Even though Jean-Michel Basquiat was only 27 years old when he died in 1988, he left behind an immense and complex body of work. The art world has spent the next 35 years decoding it—and fighting over it at the auction blocks. On the heels of its landmark run in New York, Jean-Michel Basquiat: King Pleasure wows DTLA at The Grand LA, offering an up-close and personal look at the artist’s life and process. Organized in part by Basquiat’s sisters, Lisane Basquiat and Jeanine Heriveaux, and stepmother Nora Fitzpatrick, the show features more than 200 pieces that have never (or rarely) been seen. The exhibition includes paintings, drawings, ephemera, and artifacts—such as Basquiat’s birth certificate, report cards, bicycle, and sketchbooks—from the family’s estate, as well as recreations of the Basquiat home, Basquiat’s New York studio, and New York’s Palladium nightclub. The show chronicles Basquiat’s time in Puerto Rico, his travels to Ivory Coast, his life in New York City, and his work at Venice Beach studio (two large-scale paintings were originally created directly on the fence behind the studio, which Basquiat took down). There’s also a map that shows Basquiat’s favorite Los Angeles stops, including Mr. Chow, L’Hermitage Hotel, Maxfield, Tower Records, Chateau Marmont, and the now-defunct Power Tools nightclub. 100 S. Grand Ave., L.A.; kingpleasure.basquiat.com.
Enjoy Oceanside Hospitality at Carmel Beach Hotel
Carmel Beach Hotel. Photos by Josh Rose Photography.
Spread across seven historic cottages atop a seaside bluff, Carmel Beach Hotel makes its much-anticipated debut on the California coast this month. The residential-style sister property to L’Auberge Carmel boasts just 26 guest rooms and three suites (along with a forthcoming spa and gym) designed by Carol Padham and Phyllis Martin-Vegue. Chef Justin Cogley of Michelin-starred Aubergine will oversee the on-site restaurant, Secoya, churning out breakfast (delivered daily to each room), lunch, and dinner—along with prepared picnic baskets and an all-day snacking menu. Local and seasonal highlights, including the fresh oysters, crudos, and caviar, are best enjoyed on the outdoor dining pergola overlooking the Pacific. 13th and San Antonio Blvd., Carmel-by-the-Sea, 831-293-0388; carmelbeachhotel.com.

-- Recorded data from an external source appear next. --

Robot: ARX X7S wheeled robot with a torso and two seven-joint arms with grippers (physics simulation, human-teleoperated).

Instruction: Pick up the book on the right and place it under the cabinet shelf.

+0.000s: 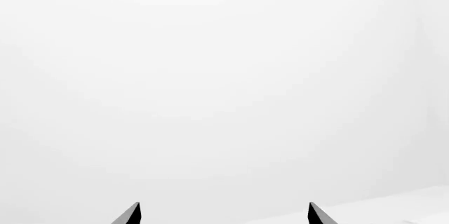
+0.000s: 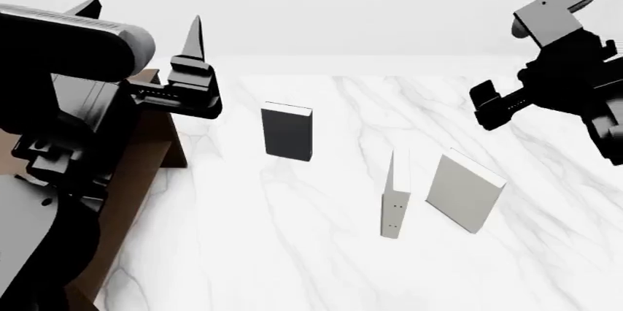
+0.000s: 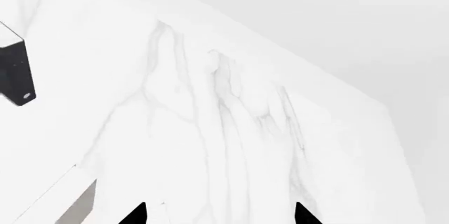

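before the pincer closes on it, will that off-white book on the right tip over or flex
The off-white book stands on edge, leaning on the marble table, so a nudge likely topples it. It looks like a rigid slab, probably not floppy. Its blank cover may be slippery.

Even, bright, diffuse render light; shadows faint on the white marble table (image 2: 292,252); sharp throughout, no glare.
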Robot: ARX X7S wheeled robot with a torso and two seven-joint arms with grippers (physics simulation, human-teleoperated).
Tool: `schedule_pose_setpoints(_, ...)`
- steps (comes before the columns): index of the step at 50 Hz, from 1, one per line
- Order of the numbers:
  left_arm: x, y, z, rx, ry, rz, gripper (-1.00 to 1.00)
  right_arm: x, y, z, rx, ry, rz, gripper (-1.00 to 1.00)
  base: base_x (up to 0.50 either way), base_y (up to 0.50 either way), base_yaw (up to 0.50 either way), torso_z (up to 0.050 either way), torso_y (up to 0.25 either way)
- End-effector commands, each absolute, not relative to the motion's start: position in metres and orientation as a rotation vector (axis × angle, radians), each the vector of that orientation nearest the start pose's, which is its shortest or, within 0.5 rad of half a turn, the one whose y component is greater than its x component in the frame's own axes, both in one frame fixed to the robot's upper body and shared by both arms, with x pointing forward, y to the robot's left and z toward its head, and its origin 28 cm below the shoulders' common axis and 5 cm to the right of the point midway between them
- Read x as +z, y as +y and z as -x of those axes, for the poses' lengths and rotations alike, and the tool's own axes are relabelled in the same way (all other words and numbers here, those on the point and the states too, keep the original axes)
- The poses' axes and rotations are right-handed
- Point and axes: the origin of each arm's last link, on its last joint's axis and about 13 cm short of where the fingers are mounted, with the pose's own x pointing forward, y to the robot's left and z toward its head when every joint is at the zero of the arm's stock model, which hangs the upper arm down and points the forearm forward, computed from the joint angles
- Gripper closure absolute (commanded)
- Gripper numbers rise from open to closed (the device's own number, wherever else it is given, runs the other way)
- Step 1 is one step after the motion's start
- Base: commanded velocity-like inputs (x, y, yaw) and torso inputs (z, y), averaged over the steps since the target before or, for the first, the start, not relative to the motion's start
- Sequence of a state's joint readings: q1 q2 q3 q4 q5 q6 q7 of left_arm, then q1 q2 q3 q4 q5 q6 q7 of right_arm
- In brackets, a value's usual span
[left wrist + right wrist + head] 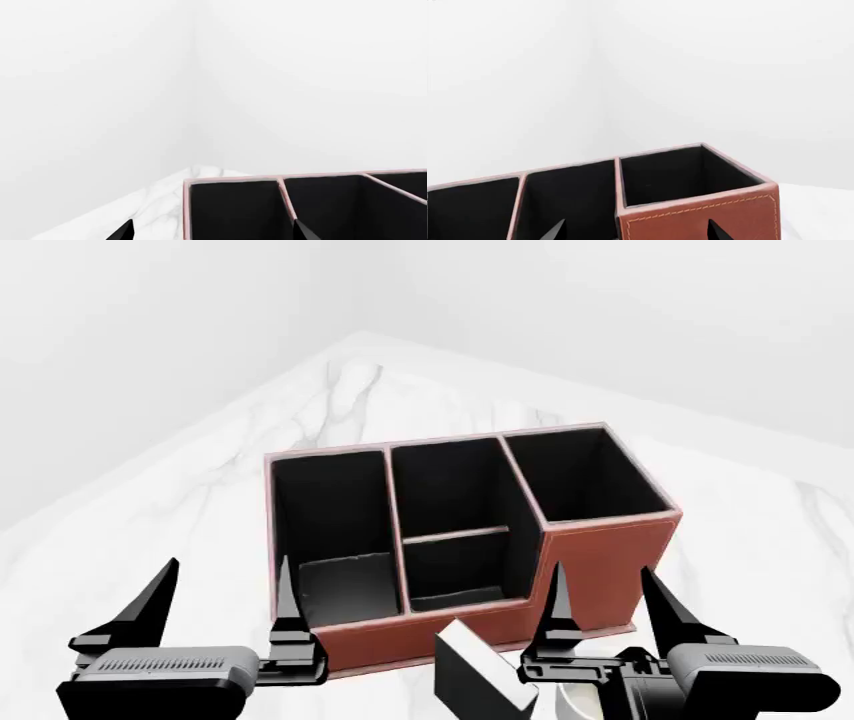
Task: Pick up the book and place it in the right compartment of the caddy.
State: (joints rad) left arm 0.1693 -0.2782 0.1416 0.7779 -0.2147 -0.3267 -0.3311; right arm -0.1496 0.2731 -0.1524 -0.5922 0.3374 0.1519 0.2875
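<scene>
Both arms sit low and level — left hand (224, 600) and right hand (607, 605) each empty, fingers spread wide, tips pointing up.

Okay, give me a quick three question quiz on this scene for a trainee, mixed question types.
1. True or false: the book already sits inside the caddy.
2. Multiple choice: which section has the highest walls? A) the right compartment B) the middle section C) the left section
3. Fill in: the left end effector and the right end effector are both ____.

Key: 1 false, it stands on the table in front of the caddy. 2 A. 3 open, holding nothing.
</scene>
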Motion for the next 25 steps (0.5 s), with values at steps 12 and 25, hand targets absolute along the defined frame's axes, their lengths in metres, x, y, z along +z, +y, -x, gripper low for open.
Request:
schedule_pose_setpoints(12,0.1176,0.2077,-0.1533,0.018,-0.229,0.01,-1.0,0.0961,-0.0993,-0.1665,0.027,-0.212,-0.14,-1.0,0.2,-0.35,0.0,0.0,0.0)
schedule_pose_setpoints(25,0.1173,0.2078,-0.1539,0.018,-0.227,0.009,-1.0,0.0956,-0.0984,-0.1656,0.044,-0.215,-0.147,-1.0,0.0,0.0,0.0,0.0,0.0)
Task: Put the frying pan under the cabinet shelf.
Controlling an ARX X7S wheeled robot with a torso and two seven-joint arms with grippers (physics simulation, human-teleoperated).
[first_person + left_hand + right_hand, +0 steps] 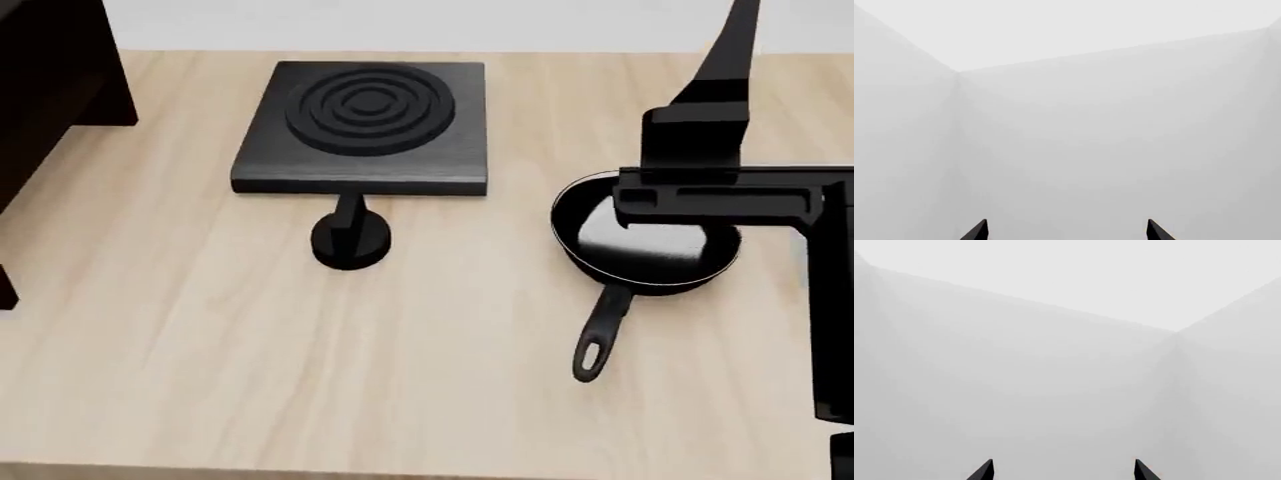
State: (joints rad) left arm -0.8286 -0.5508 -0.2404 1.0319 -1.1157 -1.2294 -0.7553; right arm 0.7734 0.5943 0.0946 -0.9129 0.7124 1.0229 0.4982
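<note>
Head view puts the frying pan (649, 245) on the right side of the table (200, 350), its long handle with the loop end pointing toward you and a little left. Part of the pan's far rim is hidden behind black arm hardware that crosses over it, so you cannot judge from there how close the right arm is to the pan. The cabinet shelf (54, 90) stands at the far left edge, well apart from the pan, with the square stove plate (367, 125) and a small round black piece (350, 238) lying between them.

Both wrist views show only pale walls. The left tool (1066, 231) and right tool (1062, 471) each have their tips spread apart, holding nothing.

Your risks: lowering blind could knock the pan's rim and send it skidding. Grip the handle far from the bowl and the pan will likely droop or twist. Carry it low across the table and you may clip the stove plate.
</note>
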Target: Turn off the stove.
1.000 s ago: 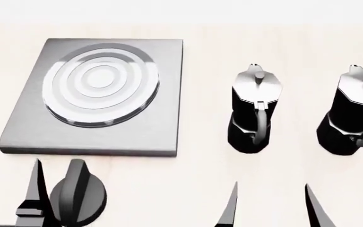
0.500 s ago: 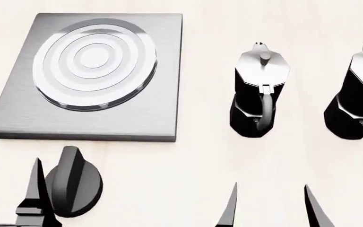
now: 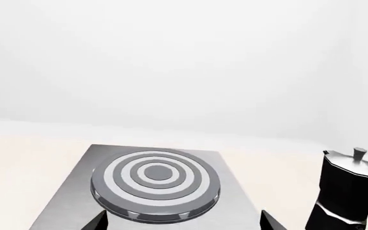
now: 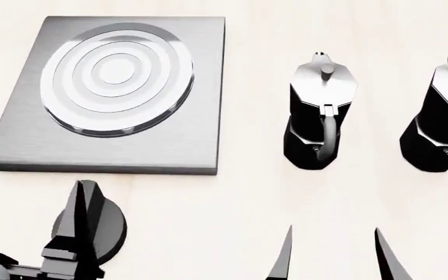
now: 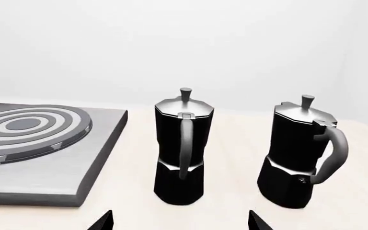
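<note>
The stove (image 4: 196, 146) is a flat grey metal slab with a ringed round burner (image 4: 115, 76), at the far left of the head view. Its black ridged knob (image 4: 109, 227) stands on the table in front of it. My left gripper (image 4: 33, 195) is open and empty; its right finger (image 4: 68, 224) overlaps the knob's left side, and the knob sits to the right of the gap. In the left wrist view the gripper (image 3: 182, 223) faces the stove (image 3: 56, 211) and the knob is hidden. My right gripper (image 4: 333, 256) is open and empty, in front of the moka pots.
Two black moka pots with silver lids stand right of the stove, one in the middle (image 4: 321, 116) and one at the right edge (image 4: 442, 116). The right wrist view shows both pots (image 5: 182, 148) (image 5: 299, 153) and the stove's corner (image 5: 43, 177).
The head view tilted down a second ago, then held still. My left gripper has shifted right: both fingers now show, and the right one overlaps the knob. The right gripper has not moved.
</note>
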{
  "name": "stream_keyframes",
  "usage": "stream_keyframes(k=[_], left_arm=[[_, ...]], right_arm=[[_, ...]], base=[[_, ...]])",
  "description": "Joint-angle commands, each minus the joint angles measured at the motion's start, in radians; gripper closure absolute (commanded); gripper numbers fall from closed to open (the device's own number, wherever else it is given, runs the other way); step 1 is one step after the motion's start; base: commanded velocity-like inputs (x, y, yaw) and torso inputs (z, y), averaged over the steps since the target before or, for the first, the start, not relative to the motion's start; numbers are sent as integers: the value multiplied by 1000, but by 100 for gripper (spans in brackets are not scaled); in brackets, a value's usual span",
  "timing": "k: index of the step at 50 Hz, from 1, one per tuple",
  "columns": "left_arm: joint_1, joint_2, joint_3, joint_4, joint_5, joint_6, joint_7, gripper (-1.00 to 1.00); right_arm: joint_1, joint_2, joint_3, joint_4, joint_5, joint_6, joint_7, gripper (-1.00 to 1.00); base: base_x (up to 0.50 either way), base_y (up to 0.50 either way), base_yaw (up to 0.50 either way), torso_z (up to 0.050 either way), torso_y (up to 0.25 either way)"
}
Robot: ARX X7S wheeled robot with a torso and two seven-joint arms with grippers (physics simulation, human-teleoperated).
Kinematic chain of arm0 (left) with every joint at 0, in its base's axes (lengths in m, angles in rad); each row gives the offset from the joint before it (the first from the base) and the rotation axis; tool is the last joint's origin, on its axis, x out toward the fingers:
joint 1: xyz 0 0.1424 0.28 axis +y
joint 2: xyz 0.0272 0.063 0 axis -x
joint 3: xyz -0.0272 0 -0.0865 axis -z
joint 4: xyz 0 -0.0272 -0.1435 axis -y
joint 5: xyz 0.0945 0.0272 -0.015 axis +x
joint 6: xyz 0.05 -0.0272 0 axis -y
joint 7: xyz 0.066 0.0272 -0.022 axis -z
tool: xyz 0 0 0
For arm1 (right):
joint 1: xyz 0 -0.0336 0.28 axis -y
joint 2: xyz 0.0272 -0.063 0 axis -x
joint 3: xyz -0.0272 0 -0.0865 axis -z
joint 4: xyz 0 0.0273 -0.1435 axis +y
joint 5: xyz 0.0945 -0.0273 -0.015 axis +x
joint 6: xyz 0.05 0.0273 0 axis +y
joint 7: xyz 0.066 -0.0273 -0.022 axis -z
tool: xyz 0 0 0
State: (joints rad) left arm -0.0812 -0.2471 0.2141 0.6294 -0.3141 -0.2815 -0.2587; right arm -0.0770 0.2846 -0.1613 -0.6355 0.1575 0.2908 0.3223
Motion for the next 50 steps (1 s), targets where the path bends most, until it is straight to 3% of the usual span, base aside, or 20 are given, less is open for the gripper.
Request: stream_keyframes(k=[1, 21, 50], left_arm=[[-40, 31, 76, -119, 10, 7, 26, -100], [-85, 49, 106, -323, 98, 75, -5, -100], [-106, 37, 79, -411, 84, 72, -38, -100]], right_arm=[[3, 5, -5, 7, 5, -4, 5, -100], [7, 14, -10, 6, 16, 0, 13, -100], [7, 25, -18, 10, 27, -5, 22, -100]], base=[[0, 0, 0, 0, 0], [0, 0, 0, 0, 0], [0, 0, 0, 0, 0]])
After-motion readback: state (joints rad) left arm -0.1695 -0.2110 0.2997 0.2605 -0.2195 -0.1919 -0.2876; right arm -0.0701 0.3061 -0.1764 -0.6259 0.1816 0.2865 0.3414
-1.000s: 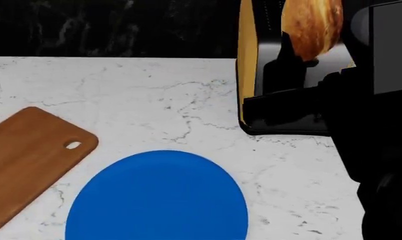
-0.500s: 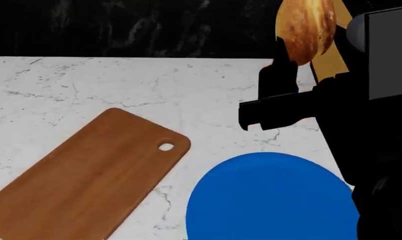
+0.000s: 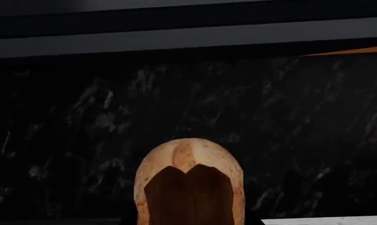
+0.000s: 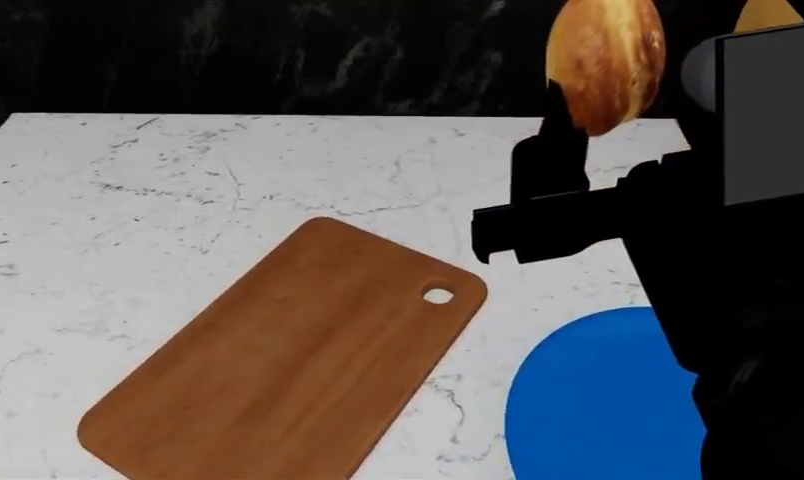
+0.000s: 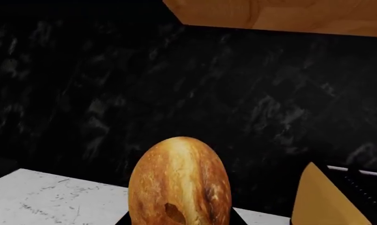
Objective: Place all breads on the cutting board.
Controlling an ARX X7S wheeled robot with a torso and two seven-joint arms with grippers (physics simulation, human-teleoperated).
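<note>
Cutting board (image 4: 289,350) now sits further right in head view | right end effector (image 4: 582,125) pinches golden roll (image 4: 605,60), left end effector (image 3: 188,220) pinches pale-crusted roll (image 3: 188,161) | rolls look light, crusty: grip mid-body gently

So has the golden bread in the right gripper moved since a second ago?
Yes. Judged against the cutting board, the golden bread in the right gripper has travelled left, closing much of the gap to the board.

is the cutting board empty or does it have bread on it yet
Empty. In the head view the cutting board lies bare on the counter, while the golden roll is held up in the air.
</note>
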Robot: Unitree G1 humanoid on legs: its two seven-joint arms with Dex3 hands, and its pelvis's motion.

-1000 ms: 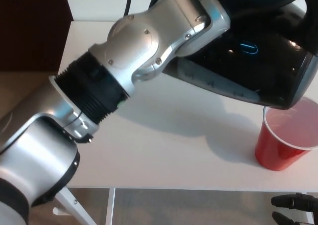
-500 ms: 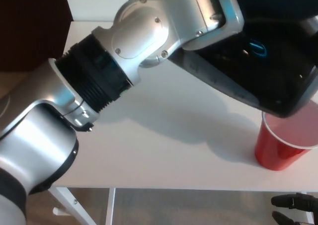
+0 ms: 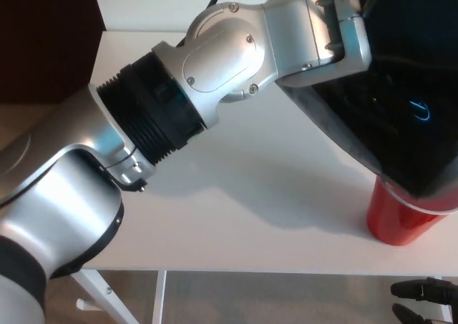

LADP’s Romeo & Juliet Suite Premieres at Segerstrom Center
Romeo & Juliet Suite.
Following his feature film debut, Carmen, Benjamin Millepied is heading to the Segerstrom Center for the Arts this month for the American premiere of Los Angeles Dance Project’s Romeo & Juliet Suite. Now in its tenth season, Millepied’s LADP has made a name for itself presenting radical pieces in unconventional settings. Here Millepied filters the classic story through a modern prism with two star-crossed lovers in an urban environment where social norms prevent them from living out their love story. With a changing cast each night, Millepied’s version also showcases diverse couples—male/female, male/male, female/female—in a performance that combines cinema, dance, and theater. May 12-14; scfta.org.